For NOKOV motion capture, the evidence-grounded role is not that it created the PIRNet method or improved the algorithm by itself. The supported relationship is that the research team used NOKOV motion capture to obtain optical reference pose or trajectory data for evaluating PIRNet output.
Paper Information
Title: A Physics-Informed Residual Learning Method for Real-Time 5-DoF Magnetic Localization in Capsule Endoscopy
Citation: M. Shen et al., "A Physics-Informed Residual Learning Method for Real-Time 5-DoF Magnetic Localization in Capsule Endoscopy," in IEEE Transactions on Industrial Informatics, doi: 10.1109/TII.2026.3688686.
READ the PAPER: https://www.webofscience.com/wos/woscc/full-record/WOS:001767458000001
Author Biographies
Miaozhang Shen is an M.S. student in electronic information at Southern University of Science and Technology and is affiliated with the Department of Electronic and Electrical Engineering and the Advanced Institute for Ocean Research. His research interests include magnetic medical robot systems.
Shuxiang Guo (Corresponding Author) is a Chair Professor with the Department of Electronic and Electrical Engineering, Southern University of Science and Technology, and a Fellow of the Engineering Academy of Japan. His research interests include medical robot systems, microcatheter systems, and biomimetic underwater robots.
Zixu Wang (Corresponding Author) is a Postdoctoral Researcher with Southern University of Science and Technology. His research interests include medical robot systems for minimally invasive surgery and magnetic-driven flexible robots.
Yuyue Yang is pursuing the M.S. degree in integrated circuit engineering with South China Normal University. His research interests include computational imaging and optical design.
Chunying Li is a Research Assistant Professor with the Advanced Institute for Ocean Research, Southern University of Science and Technology. His research interests include bionic underwater robots, control systems, multisensor information fusion, and multirobot collaboration.

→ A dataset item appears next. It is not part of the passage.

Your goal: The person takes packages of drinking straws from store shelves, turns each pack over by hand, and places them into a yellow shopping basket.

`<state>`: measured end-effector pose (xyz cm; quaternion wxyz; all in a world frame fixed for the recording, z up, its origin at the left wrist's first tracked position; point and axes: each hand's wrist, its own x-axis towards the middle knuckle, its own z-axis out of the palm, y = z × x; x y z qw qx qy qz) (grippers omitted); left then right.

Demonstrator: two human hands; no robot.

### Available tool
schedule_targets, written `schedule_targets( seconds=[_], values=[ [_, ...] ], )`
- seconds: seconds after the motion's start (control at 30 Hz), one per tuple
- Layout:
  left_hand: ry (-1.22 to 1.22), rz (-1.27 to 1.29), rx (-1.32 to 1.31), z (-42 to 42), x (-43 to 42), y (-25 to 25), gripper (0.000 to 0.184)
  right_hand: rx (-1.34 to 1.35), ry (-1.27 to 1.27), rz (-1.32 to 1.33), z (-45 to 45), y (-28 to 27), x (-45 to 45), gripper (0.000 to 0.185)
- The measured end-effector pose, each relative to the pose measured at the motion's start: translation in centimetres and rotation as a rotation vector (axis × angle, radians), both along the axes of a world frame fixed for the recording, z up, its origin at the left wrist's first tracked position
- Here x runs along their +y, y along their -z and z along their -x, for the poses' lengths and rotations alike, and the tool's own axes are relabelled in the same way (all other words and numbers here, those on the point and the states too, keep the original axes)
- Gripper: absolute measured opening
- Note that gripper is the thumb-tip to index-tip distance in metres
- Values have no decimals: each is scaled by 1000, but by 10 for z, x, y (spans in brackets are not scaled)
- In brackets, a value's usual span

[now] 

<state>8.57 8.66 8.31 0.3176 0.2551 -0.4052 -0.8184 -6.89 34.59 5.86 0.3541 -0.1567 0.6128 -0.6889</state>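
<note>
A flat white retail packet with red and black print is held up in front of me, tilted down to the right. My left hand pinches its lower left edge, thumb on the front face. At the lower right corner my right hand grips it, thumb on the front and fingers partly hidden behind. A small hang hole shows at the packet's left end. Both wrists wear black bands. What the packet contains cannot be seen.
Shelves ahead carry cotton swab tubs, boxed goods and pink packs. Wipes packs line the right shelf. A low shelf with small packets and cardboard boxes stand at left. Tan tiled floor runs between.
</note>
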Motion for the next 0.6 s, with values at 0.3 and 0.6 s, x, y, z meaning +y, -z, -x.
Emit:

Mingchao Ding is a Professor, Chief Physician, and Vice President with Aerospace Center Hospital, Beijing. His research interests include endovascular and emergency interventional treatment of ischemic, bleeding, and thrombotic vascular diseases.
Bing Wang is the Director of the Interventional Vascular Department, Chief Physician, and Master’s Supervisor with Aerospace Center Hospital, Beijing. His expertise includes interventional treatment of peripheral vascular diseases, deep vein thrombosis, pulmonary embolism, ischemic vascular diseases, and minimally invasive treatment of varicose veins.
FAQ
Q1: What did NOKOV motion capture measure in this study?
A1: It measured optical reference pose or trajectory data of annular magnet or capsule targets in visible in vitro and ex vivo experimental conditions.
Q2: How were the NOKOV motion capture data used?
A2: They were used as reference data for evaluating PIRNet localization accuracy, robustness, and dynamic tracking behavior.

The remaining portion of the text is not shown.